Adıyaman gibi küçük bir ilde muhabirlik ve gazetecilik yapan ve seminerde karşılaşan Adıyamanlı habercilerle "aynı ilde aynı mesleği yapan az sayıda kişini daha önce tanışmaması bizi şaşırttı" diyen Kılınç, yerel gazetelerin kadın haberlere yer vermemesi ve verdiğinde de "kadını aile içinde tanımlayan bakış" açısını kullandığını söylüyor.
Ömer Madra ve Gülgün Tosun'un yönetimindeki radyoculuk atölyesine katılan Adıyaman Güney Radyo'dan Celil Kocataş "Radyo atölyesinde farklı şehirlerdeki radyoların nasıl bir sistemle çalıştığını öğrenme olanağı bulduk. Uzak kaldığımız teknolojileri öğrenebilmek için yerel radyolar arasında daha yoğun bir ilişki geliştirmek gerekiyor. Bunun dışında haberi nasıl daha etkili verebileceğimiz ve bunun için haberin hazırlanması, haber yazımında dikkat edeceğimiz noktalar konusunda notlar aldım. Radyo haberlerin yazımında bundan sonra daha farklı bir yol izleyeceğim" diye konuşuyor.
Sivas RTV 58'in genel yayın yönetmeni Buket Doğan, seminerde habercilik üzerine aldığı notları muhabir arkadaşlarına ileteceğini söylüyor.
Malatya Gerçek gazetesinden Hasan Kara, iktisat fakültesi mezunu ama 9 yıldan bu yana gazetecilik yapıyor. "Eğitim seminerinde habere ulaşma, maddi sıkıntılar gibi konuları paylaştık.
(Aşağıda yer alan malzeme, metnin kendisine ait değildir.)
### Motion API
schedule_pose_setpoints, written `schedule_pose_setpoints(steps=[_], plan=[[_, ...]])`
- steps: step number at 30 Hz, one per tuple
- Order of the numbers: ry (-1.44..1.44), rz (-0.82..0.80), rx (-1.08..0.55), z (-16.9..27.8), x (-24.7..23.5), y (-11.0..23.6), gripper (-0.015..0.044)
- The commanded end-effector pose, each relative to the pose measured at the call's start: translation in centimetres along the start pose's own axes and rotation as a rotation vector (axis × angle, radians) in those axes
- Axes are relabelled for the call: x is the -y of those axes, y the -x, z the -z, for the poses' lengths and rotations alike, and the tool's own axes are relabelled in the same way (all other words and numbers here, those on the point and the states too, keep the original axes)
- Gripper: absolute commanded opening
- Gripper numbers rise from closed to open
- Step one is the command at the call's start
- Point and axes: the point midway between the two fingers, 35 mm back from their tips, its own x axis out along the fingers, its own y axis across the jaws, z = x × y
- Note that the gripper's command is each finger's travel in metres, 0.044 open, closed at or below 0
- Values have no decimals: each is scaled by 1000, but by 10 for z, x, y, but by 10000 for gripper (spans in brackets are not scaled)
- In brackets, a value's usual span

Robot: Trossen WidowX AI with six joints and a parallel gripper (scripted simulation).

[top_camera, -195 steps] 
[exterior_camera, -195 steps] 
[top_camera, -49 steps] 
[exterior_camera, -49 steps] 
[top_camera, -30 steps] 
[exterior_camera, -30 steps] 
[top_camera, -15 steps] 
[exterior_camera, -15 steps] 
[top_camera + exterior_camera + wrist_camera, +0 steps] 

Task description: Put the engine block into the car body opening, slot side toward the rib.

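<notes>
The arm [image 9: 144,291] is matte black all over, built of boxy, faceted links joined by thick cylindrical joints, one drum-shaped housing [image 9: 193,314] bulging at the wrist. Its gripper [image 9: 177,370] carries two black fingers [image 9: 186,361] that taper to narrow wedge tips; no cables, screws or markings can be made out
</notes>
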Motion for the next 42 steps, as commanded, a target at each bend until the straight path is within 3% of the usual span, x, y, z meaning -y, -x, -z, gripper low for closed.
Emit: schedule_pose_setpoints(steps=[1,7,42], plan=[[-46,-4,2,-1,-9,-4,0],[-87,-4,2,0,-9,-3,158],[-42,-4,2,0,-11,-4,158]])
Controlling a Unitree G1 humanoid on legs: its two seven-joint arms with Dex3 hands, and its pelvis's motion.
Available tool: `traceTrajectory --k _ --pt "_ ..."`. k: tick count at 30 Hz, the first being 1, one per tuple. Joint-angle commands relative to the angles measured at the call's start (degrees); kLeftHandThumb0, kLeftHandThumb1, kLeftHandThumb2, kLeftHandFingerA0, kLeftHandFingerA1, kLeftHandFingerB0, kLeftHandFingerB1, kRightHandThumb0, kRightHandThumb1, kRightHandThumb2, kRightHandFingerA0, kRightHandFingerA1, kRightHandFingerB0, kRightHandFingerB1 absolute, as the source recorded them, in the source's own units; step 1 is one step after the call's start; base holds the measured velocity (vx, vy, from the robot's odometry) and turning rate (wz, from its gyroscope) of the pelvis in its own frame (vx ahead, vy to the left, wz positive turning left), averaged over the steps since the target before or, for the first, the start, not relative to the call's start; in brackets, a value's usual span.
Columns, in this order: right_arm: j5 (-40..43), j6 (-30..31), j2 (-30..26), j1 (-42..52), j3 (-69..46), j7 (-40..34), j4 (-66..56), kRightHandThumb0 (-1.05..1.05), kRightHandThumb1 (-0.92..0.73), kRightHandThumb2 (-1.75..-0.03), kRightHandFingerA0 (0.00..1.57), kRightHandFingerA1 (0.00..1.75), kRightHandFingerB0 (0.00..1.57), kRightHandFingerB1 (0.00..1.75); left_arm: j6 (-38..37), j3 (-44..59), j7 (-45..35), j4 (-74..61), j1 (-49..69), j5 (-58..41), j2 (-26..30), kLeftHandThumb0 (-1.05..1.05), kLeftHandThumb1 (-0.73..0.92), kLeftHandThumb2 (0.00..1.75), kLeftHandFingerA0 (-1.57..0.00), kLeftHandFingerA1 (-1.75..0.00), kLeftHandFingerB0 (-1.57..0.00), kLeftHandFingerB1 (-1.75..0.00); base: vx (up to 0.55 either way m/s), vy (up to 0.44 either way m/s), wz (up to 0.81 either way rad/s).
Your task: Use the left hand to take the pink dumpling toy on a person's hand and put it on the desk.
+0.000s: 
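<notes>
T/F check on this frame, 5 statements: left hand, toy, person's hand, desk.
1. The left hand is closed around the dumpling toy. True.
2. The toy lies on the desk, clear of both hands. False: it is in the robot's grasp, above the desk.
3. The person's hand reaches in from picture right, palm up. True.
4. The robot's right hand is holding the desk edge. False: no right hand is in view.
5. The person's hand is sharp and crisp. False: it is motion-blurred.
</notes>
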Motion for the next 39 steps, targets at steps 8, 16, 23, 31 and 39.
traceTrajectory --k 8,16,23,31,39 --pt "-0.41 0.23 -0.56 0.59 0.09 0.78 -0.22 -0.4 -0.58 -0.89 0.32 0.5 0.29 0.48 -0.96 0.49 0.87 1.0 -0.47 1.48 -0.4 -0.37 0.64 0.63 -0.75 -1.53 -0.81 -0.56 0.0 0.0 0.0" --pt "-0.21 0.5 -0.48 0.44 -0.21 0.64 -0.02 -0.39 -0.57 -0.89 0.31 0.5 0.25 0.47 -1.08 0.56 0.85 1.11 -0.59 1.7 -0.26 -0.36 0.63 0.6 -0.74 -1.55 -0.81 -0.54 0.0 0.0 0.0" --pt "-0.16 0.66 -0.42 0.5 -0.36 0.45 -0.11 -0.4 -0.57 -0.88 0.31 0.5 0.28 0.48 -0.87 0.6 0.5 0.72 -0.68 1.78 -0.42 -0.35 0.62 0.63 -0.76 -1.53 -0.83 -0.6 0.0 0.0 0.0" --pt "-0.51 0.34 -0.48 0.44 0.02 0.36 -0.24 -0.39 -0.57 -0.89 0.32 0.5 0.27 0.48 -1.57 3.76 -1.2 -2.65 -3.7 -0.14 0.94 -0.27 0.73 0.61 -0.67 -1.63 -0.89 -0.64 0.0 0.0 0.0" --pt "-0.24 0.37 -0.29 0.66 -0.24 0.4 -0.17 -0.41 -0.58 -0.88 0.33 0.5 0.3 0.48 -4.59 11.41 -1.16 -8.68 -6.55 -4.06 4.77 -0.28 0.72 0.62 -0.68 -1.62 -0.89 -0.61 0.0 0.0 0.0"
Ancak buna nasıl çözüm yolları üreteceğimiz, yani burada paylaşıp, öğrendiklerimizi uygulamamız önemli" diyor.
Hem doktor hem gazete sahibi hem de gazeteci Adıyaman'da Bugün'den Abuzer Demir seminerlerde yerel medyanın ekonomik sıkıntılarını nasıl halledebileceğine ilişkin çözümler sunulması gerektiğini düşünüyor. Kadın haklarına ilişkin haberlerin yerel medyada yer almasına ilişkin seminerde yapılan vurguyu da "fazla" buluyor.
Şanlıurfa Radyo-Tv'nin genel yayın yönetmeni Kadir Çelikcan hem ulusal medyada yıllarca çalışmış, hem de bölge temsilcilikleri yapmış. İl sınırındaki ilçelere yayın yapmalarına izin verilmemesini en büyük sorunları olduğunu söylüyor.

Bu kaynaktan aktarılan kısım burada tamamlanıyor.